» **Problem statement**
Keeping pictures out, repeat the lines of the listing below exactly, starting at its first line and finishing with the one that holds "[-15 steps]".

» **Information supplied**
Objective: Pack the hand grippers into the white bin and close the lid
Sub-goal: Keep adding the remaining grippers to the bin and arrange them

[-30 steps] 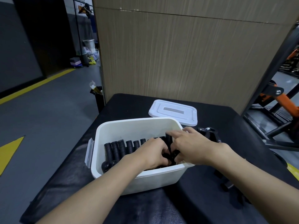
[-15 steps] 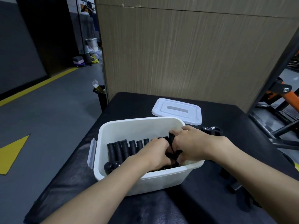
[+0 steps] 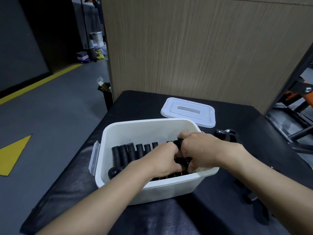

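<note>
The white bin [image 3: 169, 190] stands open on the black table [image 3: 211, 214]. Inside it, several black hand grippers [image 3: 128, 152] stand packed in a row along the left and middle. My left hand [image 3: 165, 161] and my right hand [image 3: 201, 149] are both down in the bin's right part, fingers closed around one black hand gripper [image 3: 180, 145] whose handle tip shows between them. The white lid [image 3: 188, 111] lies flat on the table behind the bin. More black hand grippers lie on the table to the right, one near the bin's far corner [image 3: 227, 135] and others by my right forearm [image 3: 249, 197].
A wood-grain panel [image 3: 203, 48] rises just behind the table. A black and orange metal frame [image 3: 298, 92] stands at the right. The grey floor with yellow markings [image 3: 15, 153] lies left of the table's edge. A grey latch [image 3: 94, 158] hangs on the bin's left side.
Both hands stay in the bin's right part, pressing slightly closer together on the same hand gripper. My view has shifted a little; the bin and lid have not moved.
</note>
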`<state>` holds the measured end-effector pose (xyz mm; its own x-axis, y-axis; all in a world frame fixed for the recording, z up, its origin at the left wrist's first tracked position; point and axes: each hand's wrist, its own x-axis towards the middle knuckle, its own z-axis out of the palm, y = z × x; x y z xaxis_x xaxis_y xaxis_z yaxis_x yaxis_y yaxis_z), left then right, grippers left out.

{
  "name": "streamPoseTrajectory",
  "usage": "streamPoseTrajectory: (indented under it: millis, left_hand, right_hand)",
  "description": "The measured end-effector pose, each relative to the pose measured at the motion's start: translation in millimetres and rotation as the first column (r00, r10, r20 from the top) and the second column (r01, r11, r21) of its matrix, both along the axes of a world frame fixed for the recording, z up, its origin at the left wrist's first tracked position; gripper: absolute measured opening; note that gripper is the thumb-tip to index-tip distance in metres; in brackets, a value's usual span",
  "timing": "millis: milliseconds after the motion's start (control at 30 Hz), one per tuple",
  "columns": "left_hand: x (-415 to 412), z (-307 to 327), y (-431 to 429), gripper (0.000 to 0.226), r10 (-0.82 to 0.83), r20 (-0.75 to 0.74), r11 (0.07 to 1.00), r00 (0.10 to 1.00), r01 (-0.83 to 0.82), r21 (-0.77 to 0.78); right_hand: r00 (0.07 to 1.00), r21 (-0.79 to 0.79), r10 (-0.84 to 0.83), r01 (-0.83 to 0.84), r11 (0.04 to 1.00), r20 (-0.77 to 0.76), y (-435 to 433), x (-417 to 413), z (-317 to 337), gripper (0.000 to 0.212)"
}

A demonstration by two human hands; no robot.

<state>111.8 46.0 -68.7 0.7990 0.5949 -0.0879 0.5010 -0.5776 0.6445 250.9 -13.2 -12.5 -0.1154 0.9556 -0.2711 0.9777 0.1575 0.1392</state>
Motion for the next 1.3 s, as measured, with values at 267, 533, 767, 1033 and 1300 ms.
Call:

» **Exercise output**
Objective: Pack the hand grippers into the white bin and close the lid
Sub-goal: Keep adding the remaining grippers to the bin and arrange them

[-30 steps] 
[-15 steps] 

There is nothing more to the exercise.